In the listing below, start your output at the line with "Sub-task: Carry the" and end it after the line with "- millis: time", copying every line exactly.

_ _ _ _ _

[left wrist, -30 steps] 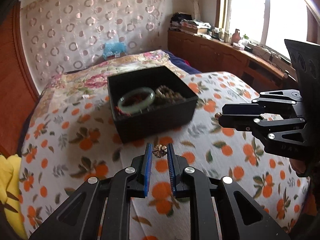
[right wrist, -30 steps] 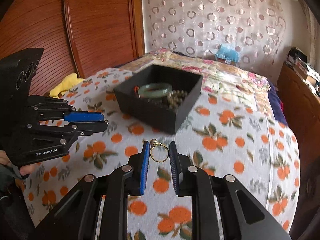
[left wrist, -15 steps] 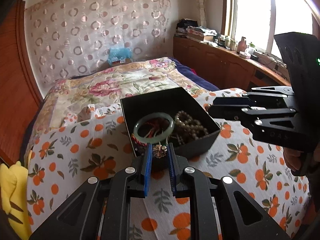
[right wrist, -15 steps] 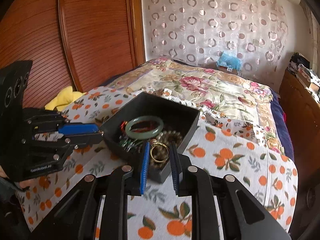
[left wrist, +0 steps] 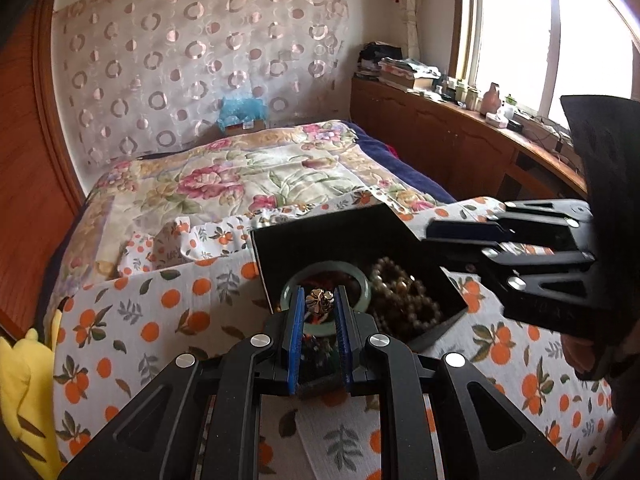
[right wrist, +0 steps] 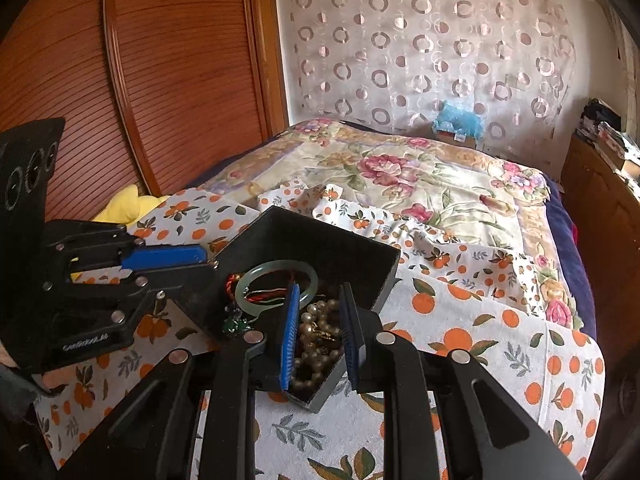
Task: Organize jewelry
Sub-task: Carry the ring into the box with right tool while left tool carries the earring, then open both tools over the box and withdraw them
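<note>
Sitting on the orange-print cloth [left wrist: 168, 320], the black box [right wrist: 332, 248] held a jade bangle [right wrist: 276, 270], pearl beads [left wrist: 404, 300] and red cord. The left gripper [left wrist: 319, 308] pinched a clover ring [left wrist: 319, 301] above the bangle. The right gripper [right wrist: 320, 320] hung released over the beads, fingers apart; only its view showed a green trinket [right wrist: 236, 325].

Your left gripper [left wrist: 319, 304] pinches a small flower-shaped ornament [left wrist: 319, 301] between its blue pads [left wrist: 295, 320], held over the near edge of the black box [left wrist: 320, 236]. Inside lie a green bangle [left wrist: 364, 280] and, right of it, beads [left wrist: 404, 300]. Your right gripper [left wrist: 436, 236] reaches over the box's right side.
</note>
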Motion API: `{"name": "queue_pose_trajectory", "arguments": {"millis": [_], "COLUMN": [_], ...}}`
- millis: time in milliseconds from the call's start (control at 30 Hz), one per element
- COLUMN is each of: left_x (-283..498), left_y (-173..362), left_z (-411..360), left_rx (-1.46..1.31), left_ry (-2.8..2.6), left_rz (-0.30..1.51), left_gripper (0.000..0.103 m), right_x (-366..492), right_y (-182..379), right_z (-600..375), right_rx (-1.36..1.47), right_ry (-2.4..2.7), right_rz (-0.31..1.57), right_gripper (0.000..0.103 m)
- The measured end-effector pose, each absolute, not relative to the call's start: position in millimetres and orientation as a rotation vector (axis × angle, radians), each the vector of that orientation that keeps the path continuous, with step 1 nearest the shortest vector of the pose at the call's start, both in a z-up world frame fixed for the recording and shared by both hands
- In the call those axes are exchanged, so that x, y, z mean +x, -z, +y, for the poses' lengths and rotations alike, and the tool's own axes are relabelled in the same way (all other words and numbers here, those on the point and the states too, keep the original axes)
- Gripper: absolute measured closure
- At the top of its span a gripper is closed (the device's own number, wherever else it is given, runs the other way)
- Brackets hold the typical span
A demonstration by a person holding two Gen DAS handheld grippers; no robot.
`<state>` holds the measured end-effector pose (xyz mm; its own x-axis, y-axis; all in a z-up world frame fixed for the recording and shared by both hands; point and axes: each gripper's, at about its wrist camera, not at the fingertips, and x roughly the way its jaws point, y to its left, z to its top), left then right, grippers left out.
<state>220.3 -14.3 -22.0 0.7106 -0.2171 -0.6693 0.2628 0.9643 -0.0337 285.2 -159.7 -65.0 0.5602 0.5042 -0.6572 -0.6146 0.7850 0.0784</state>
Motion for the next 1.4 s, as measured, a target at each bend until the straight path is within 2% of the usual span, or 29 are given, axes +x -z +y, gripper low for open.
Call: {"name": "queue_pose_trajectory", "arguments": {"millis": [433,867,933,1000,1067,1100,1133,1167,1233,1367,1400], "left_x": [264.2,270.0,265.3,259.9,255.1,253.2,249.4,246.4,241.5,231.4,230.5], "left_y": [26.9,30.0,30.6,30.7,30.7,30.3,29.4,28.7,27.8,26.3,25.6], "left_z": [-12.1,-8.1,-7.6,-6.3,-4.6,-3.6,-2.4,-1.5,0.6,3.9,4.3], "left_rx": [0.053,0.052,0.051,0.049,0.045,0.044,0.043,0.044,0.042,0.036,0.037], "left_ry": [0.223,0.184,0.177,0.169,0.16,0.154,0.146,0.137,0.118,0.104,0.102], "left_rz": [0.751,0.758,0.753,0.749,0.748,0.746,0.736,0.729,0.72,0.713,0.713], "left_gripper": [0.089,0.086,0.071,0.065,0.052,0.04,0.031,0.026,0.014,0.008,0.008], "right_x": [269.6,265.8,265.3,265.1,265.3,265.2,264.8,263.9,263.4,262.8,261.7], "right_y": [65.3,67.0,68.1,70.1,73.3,74.1,74.6,74.7,74.0,72.4,72.0], "right_z": [-178.7,-187.3,-187.8,-188.1,-189.4,-190.1,-191.0,-191.7,-194.2,-199.6,-200.6], "right_rx": [-0.136,-0.122,-0.121,-0.121,-0.117,-0.112,-0.107,-0.104,-0.097,-0.083,-0.082], "right_ry": [-0.632,-0.615,-0.609,-0.596,-0.578,-0.571,-0.561,-0.553,-0.525,-0.476,-0.463], "right_rz": [0.717,0.718,0.717,0.714,0.713,0.712,0.707,0.703,0.691,0.68,0.674], "right_gripper": [0.08,0.08,0.08,0.08,0.076,0.067,0.058,0.055,0.039,0.025,0.018]}}
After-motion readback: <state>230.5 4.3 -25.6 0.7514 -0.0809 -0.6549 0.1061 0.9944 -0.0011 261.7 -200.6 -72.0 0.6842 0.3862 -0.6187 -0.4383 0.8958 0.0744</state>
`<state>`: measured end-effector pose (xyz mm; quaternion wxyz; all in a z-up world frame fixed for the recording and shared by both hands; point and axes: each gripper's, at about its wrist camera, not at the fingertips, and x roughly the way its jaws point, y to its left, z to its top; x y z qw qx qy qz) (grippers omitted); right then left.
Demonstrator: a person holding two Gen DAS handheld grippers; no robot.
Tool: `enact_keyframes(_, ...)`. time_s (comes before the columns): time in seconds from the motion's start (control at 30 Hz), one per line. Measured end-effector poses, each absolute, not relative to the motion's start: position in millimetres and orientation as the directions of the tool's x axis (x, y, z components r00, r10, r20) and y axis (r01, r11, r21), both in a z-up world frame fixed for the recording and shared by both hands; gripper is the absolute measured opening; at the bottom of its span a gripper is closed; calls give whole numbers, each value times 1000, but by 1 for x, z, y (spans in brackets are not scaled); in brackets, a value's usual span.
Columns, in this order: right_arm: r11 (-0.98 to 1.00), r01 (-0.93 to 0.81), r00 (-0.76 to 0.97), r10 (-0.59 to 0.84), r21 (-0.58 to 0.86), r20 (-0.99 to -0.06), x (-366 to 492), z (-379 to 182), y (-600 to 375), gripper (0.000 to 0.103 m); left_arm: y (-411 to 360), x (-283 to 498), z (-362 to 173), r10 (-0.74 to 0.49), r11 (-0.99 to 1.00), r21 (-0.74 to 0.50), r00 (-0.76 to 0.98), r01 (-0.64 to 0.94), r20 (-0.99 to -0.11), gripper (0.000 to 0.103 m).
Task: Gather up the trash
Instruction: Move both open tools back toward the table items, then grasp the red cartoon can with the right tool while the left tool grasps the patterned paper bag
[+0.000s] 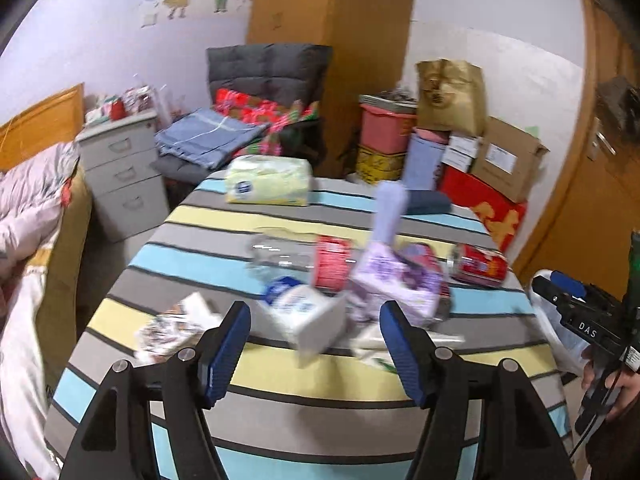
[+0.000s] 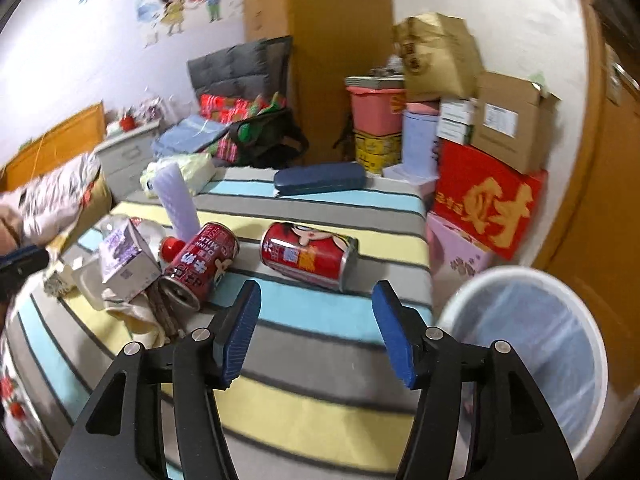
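Observation:
Trash lies on a striped tablecloth (image 1: 280, 376). In the left wrist view my left gripper (image 1: 314, 346) is open and empty, just in front of a white tissue pack (image 1: 306, 316). Beyond it lie a clear plastic bottle (image 1: 280, 256) with a red label, a purple carton (image 1: 396, 280) and a red can (image 1: 480, 266). In the right wrist view my right gripper (image 2: 316, 332) is open and empty, just short of a red can (image 2: 310, 256) lying on its side. A second red can (image 2: 200, 264) and the purple carton (image 2: 126, 256) lie to its left.
A white bin with a clear liner (image 2: 532, 344) stands off the table's right edge. A blue glasses case (image 2: 320, 178), a lilac ribbed cup (image 2: 178, 200) and a yellow tissue pack (image 1: 268, 180) lie farther back. Boxes (image 2: 488, 196) are stacked at the right wall.

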<state>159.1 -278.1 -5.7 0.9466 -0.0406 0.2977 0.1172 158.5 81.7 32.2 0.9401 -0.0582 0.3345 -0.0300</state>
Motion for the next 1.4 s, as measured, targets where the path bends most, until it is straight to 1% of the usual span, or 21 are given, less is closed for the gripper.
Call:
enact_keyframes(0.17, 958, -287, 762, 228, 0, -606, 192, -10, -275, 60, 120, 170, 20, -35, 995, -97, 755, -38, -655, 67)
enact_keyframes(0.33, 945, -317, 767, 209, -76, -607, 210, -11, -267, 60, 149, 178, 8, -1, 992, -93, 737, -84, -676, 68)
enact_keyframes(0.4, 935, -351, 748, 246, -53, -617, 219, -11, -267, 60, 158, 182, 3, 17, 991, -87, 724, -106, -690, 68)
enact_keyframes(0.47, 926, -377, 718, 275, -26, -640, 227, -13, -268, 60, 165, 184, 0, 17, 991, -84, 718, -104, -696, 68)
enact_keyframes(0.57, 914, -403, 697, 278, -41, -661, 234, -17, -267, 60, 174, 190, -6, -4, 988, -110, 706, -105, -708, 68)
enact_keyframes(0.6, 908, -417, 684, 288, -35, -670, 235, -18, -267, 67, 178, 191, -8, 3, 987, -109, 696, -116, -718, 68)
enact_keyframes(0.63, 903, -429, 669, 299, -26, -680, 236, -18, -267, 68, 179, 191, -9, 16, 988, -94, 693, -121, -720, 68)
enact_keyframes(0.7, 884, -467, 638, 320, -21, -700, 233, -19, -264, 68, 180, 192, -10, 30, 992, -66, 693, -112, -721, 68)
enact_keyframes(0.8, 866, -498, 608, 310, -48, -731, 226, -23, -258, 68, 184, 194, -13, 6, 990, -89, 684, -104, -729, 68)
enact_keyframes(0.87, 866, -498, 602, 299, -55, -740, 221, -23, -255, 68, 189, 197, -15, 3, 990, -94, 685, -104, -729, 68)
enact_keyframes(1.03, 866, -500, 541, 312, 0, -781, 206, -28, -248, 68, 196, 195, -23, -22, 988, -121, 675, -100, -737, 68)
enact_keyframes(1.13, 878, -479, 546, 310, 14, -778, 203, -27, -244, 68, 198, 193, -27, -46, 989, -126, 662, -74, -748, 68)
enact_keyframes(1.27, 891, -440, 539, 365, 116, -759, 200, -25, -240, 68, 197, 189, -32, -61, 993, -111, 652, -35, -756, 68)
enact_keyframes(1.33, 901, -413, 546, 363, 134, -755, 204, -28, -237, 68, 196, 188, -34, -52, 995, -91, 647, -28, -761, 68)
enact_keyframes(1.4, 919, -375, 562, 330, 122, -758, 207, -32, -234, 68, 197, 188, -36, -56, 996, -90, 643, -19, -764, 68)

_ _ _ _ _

Answer to this task —
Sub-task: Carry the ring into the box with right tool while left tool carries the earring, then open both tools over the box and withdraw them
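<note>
Sitting on the orange-print cloth [left wrist: 168, 320], the black box [right wrist: 332, 248] held a jade bangle [right wrist: 276, 270], pearl beads [left wrist: 404, 300] and red cord. The left gripper [left wrist: 319, 308] pinched a clover ring [left wrist: 319, 301] above the bangle. The right gripper [right wrist: 320, 320] hung released over the beads, fingers apart; only its view showed a green trinket [right wrist: 236, 325].

Your left gripper [left wrist: 319, 304] pinches a small flower-shaped ornament [left wrist: 319, 301] between its blue pads [left wrist: 295, 320], held over the near edge of the black box [left wrist: 320, 236]. Inside lie a green bangle [left wrist: 364, 280] and, right of it, beads [left wrist: 404, 300]. Your right gripper [left wrist: 436, 236] reaches over the box's right side.
</note>
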Motion API: `{"name": "queue_pose_trajectory", "arguments": {"millis": [_], "COLUMN": [_], ...}}`
- millis: time in milliseconds from the call's start (control at 30 Hz), one per element

What is written here forms the complete answer.